Чья-то рука властно взяла его за воротник шубы.
— Тихо, — послышался шепот Ениколопова, и фонарь загас…
Возле тамбура эсер долго бренчал ключами (вернее — отмычками). Дверь, тихо взвизгнув, отворилась. Качнулись над головой уренские звезды, запахло дымом, и Ениколопов, спрыгнув первым на снег, протянул князю руку:
— Теперь сообразили? Так прыгайте!
Путаясь в полах тяжелой шубы, Мышецкий отчаянно прыгнул.

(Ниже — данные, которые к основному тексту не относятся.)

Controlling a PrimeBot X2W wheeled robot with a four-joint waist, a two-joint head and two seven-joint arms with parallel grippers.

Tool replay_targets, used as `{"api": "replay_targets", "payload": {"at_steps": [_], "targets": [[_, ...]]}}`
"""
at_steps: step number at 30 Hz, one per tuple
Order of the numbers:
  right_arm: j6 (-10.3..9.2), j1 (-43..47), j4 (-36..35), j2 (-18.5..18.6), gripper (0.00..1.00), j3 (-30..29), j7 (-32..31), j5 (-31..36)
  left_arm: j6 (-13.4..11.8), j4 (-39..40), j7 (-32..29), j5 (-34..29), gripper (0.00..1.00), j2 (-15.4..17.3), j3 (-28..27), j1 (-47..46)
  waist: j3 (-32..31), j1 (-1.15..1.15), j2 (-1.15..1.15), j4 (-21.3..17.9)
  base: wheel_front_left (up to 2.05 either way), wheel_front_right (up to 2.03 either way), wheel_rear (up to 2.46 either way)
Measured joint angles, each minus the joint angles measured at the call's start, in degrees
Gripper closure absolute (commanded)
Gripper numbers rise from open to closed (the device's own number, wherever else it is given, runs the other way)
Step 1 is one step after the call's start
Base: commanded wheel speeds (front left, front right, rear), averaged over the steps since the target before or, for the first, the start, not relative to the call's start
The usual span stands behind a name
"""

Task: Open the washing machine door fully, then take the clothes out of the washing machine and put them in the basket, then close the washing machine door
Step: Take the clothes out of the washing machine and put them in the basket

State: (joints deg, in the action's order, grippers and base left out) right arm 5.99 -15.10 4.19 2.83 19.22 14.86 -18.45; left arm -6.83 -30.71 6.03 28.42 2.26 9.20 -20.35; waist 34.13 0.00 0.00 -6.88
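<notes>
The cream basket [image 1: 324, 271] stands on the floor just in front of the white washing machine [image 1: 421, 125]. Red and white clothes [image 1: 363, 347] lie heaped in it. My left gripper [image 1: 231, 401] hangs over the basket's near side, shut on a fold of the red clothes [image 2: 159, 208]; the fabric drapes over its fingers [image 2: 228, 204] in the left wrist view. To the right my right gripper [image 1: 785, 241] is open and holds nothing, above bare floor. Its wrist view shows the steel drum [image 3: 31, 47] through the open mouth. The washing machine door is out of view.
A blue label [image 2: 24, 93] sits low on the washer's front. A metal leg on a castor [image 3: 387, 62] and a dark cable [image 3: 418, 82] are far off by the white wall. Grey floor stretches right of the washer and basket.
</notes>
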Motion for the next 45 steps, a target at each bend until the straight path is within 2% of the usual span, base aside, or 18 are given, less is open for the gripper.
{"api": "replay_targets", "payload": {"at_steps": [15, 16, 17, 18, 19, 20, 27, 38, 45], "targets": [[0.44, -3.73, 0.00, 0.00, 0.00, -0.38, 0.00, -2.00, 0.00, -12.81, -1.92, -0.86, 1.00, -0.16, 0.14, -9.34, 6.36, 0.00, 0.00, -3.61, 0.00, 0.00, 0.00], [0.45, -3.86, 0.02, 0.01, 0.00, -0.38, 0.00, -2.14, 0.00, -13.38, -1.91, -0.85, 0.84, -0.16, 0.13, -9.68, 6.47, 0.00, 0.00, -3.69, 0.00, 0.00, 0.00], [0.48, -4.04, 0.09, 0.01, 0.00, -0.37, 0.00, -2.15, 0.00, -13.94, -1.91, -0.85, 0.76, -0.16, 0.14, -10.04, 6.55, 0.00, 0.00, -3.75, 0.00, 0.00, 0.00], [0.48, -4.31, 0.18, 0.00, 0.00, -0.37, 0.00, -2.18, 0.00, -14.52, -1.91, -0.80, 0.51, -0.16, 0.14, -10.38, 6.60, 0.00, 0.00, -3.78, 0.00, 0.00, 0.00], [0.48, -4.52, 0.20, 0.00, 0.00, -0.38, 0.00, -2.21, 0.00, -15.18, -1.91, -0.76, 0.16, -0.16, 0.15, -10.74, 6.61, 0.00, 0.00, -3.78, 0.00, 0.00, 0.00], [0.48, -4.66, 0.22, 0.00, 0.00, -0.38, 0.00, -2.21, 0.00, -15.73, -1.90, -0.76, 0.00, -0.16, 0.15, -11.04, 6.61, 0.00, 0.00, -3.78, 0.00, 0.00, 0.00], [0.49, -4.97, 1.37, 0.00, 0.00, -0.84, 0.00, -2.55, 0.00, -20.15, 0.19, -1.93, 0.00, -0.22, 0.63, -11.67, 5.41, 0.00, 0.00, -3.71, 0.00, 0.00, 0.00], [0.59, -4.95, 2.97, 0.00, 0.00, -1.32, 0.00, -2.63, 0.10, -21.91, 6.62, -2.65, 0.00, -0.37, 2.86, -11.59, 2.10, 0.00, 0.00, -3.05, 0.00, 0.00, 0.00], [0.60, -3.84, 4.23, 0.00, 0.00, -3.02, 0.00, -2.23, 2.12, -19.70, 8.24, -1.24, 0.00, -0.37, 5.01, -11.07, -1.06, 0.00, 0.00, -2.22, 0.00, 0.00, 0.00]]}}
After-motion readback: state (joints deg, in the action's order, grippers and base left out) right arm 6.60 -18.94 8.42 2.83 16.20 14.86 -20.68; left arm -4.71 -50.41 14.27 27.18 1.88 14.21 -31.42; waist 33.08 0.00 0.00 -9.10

Из-под вагона, меж колес, выбрались они под занавес ночи.
— Куда мы? — спросил Сергей Яковлевич, потерянный.
— Не волнуйтесь. — Снова вспыхнул фонарь. — Вы же знаете, что моя специальность — как раз российские губернаторы!
— Не до шуток сейчас, — огрызнулся Мышецкий.
— Тихо! — велел Ениколопов.
Под высокими валенками эсера громко хрустел черный снег.
— Может, вернемся и захватим полковника Алябьева? — вдруг остановился князь. — С ним что-то неладное, он сильно подавлен…
Быстро шагая впереди, Ениколопов ответил так:
— Полковник мне не нужен. Их на Руси — как собак нерезаных. А вот губернаторов всего девяносто семь человек на всю мать-Россию!
— Уж не хотите ли вы сказать этим… — начал Мышецкий.